══ Exercise materials

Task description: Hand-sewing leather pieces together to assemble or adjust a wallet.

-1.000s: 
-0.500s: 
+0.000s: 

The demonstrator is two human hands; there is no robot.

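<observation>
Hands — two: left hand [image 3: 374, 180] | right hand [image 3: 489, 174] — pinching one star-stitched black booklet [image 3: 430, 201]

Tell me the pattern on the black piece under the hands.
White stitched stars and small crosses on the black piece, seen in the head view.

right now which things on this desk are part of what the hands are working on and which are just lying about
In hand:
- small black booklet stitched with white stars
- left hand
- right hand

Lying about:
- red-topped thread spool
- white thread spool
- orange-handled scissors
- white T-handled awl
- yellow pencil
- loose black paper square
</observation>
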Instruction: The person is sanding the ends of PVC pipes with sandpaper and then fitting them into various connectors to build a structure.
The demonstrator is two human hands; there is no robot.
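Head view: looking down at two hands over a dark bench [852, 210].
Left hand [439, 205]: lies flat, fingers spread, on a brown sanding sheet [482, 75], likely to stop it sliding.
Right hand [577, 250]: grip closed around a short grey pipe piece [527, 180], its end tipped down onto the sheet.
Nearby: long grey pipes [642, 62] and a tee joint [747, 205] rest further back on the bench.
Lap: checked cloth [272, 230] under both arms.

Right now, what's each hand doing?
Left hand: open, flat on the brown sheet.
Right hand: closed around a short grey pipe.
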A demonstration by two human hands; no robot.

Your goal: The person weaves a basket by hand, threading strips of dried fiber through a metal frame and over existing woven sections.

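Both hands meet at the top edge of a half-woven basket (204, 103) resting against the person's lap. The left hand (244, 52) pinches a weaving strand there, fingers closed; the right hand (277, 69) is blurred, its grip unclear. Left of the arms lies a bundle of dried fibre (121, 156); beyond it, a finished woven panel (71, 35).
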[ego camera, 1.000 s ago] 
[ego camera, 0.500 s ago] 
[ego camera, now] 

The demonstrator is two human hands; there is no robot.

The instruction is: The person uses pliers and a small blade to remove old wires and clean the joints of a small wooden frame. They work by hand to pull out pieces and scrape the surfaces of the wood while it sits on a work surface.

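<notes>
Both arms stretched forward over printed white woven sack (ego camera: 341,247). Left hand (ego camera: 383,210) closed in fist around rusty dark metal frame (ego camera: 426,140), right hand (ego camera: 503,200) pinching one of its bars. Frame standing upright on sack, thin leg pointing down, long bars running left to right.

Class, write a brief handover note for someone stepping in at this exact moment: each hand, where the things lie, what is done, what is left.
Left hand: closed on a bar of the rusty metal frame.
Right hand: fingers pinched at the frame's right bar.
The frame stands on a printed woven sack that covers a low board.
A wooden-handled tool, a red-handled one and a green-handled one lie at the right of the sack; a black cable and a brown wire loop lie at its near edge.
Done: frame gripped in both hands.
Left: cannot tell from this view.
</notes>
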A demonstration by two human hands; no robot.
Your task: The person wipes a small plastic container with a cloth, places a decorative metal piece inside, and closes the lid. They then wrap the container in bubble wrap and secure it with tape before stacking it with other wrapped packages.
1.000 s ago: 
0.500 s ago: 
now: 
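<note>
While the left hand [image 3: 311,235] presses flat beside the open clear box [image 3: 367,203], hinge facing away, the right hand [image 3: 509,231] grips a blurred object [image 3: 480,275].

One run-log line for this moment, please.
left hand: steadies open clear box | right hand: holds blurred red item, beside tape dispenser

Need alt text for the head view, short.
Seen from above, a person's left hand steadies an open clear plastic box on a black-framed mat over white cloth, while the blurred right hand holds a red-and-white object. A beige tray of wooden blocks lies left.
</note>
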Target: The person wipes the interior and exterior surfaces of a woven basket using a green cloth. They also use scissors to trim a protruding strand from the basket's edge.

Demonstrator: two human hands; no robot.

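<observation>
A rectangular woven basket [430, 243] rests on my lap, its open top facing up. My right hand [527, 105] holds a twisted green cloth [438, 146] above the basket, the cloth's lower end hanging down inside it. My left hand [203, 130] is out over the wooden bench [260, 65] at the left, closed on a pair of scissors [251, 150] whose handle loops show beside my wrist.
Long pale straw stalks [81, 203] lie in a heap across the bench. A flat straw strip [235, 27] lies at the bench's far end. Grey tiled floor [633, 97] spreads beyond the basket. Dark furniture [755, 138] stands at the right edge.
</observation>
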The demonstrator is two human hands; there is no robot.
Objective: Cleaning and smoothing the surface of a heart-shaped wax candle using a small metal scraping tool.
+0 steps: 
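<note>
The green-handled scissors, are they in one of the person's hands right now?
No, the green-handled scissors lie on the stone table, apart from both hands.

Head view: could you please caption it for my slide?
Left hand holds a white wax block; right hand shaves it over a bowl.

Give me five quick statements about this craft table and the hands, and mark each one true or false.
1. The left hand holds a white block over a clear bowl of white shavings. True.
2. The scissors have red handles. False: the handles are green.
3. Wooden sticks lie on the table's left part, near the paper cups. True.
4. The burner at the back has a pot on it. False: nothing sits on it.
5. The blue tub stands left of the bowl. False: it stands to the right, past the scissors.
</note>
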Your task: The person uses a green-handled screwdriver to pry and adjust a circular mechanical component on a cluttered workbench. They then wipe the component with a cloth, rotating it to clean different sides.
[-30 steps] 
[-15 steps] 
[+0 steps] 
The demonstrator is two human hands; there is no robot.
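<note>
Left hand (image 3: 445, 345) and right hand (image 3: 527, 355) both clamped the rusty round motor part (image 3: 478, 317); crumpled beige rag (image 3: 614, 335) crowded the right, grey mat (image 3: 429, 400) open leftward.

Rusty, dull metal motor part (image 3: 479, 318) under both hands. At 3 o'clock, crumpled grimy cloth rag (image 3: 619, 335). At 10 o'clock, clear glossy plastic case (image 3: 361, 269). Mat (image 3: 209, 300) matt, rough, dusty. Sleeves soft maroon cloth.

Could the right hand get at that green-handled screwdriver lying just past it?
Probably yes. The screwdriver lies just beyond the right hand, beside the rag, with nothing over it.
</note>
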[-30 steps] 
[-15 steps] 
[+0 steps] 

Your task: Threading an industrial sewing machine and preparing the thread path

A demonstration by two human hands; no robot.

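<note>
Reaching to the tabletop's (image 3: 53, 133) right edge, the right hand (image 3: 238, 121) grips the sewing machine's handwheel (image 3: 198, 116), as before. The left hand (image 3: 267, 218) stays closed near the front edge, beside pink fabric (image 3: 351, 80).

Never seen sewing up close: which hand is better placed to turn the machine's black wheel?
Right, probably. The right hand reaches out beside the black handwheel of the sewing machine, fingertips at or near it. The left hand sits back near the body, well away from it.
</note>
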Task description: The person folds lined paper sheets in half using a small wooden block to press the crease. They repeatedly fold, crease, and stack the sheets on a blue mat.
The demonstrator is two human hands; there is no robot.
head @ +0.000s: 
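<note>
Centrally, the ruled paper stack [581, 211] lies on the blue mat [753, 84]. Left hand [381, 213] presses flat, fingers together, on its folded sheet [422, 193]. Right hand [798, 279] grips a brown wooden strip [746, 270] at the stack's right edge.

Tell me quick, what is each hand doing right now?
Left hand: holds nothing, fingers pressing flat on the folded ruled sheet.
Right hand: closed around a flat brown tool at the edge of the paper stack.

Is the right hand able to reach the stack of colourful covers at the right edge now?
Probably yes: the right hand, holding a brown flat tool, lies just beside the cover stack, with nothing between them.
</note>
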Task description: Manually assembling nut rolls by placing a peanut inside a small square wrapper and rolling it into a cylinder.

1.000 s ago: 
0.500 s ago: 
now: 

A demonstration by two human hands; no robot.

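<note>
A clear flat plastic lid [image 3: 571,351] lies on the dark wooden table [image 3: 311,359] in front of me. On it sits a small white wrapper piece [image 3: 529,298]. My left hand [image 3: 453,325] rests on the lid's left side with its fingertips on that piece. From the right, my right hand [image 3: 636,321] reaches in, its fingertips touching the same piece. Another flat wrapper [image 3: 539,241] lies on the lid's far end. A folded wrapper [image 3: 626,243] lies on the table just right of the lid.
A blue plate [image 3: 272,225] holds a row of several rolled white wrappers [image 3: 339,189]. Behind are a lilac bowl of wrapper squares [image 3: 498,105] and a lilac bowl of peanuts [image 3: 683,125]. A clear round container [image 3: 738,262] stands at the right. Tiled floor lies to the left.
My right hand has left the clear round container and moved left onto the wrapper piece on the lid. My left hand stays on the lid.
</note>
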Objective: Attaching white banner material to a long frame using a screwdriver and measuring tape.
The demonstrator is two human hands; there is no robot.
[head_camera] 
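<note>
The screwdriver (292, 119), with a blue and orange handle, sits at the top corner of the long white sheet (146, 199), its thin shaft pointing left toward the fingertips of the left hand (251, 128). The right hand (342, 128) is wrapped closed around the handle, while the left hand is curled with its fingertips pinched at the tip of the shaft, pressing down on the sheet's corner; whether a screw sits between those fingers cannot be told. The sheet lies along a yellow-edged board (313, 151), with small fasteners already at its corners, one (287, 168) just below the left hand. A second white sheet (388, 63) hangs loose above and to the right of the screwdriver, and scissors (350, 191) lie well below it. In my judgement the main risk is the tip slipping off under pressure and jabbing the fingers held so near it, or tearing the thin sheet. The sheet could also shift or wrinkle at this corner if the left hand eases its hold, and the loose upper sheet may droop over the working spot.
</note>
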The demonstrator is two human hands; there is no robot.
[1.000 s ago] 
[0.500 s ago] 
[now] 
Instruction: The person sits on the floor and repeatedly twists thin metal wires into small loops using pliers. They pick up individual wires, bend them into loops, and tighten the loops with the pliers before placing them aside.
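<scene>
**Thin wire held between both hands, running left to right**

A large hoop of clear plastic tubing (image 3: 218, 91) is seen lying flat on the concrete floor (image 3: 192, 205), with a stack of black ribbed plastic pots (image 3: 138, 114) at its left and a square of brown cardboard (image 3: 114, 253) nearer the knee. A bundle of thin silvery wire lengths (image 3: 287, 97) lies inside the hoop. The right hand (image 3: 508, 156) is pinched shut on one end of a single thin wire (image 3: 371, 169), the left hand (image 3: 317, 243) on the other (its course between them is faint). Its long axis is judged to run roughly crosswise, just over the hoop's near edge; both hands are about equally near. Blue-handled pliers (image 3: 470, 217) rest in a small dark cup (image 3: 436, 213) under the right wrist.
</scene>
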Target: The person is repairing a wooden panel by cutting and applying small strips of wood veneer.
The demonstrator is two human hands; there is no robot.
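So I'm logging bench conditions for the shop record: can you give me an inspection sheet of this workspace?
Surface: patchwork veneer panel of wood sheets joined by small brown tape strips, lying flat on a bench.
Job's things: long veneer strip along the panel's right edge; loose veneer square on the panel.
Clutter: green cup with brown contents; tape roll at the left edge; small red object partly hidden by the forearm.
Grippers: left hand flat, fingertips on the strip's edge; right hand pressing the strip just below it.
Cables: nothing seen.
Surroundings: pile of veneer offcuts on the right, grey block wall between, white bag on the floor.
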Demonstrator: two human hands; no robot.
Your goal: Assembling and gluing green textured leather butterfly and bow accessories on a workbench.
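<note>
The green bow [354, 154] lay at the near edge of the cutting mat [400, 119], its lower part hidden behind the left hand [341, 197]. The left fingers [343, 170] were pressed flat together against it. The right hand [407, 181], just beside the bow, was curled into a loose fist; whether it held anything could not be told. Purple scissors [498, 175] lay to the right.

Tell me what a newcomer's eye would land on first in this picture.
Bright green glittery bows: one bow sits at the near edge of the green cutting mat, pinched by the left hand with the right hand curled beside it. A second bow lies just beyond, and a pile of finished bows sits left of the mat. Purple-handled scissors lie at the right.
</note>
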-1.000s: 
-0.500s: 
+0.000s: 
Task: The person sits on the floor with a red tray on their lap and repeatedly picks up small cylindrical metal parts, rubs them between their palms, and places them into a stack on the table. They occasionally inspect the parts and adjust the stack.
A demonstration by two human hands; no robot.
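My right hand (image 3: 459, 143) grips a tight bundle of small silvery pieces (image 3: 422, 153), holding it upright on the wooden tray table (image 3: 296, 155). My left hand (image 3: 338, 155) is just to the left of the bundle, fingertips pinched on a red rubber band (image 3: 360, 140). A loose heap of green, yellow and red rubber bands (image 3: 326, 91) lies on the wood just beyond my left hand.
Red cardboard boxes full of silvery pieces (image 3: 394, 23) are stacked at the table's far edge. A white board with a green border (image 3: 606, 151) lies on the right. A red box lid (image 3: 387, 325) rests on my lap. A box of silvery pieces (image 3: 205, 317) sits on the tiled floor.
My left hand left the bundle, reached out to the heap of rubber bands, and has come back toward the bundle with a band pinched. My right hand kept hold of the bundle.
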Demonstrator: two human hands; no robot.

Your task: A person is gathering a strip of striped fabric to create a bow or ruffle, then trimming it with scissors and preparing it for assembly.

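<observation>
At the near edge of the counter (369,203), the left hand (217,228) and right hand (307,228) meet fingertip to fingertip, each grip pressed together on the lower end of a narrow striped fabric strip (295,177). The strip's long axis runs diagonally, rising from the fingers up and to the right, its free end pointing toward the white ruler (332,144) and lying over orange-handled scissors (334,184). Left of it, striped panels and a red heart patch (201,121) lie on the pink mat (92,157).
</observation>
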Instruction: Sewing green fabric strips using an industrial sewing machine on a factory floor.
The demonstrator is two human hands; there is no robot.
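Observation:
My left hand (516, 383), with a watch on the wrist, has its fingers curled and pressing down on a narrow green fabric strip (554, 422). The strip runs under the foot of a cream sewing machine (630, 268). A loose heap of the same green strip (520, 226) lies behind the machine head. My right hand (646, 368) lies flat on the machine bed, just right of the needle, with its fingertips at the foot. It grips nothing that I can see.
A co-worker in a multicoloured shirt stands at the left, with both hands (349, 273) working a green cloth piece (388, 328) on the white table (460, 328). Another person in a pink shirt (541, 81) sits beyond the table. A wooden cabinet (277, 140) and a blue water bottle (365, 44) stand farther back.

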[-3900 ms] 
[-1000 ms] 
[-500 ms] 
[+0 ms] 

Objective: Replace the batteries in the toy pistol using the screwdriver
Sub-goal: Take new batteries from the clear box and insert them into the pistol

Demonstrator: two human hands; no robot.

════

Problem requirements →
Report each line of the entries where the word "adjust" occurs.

Reply to the task →
Task description: Hand-sewing leather pieces together to assemble or adjust a wallet.
Your task: The person uses a green-handled screwdriver to pry and adjust a circular mechanical component on a cluttered workbench. They then wipe the component with a cloth, rotating it to clean different sides.
Task: The person sits on the floor with a red tray on their lap and repeatedly picks up small cylindrical metal parts, rubs them between their palms, and places them into a stack on the table. They occasionally inspect the parts and adjust the stack.

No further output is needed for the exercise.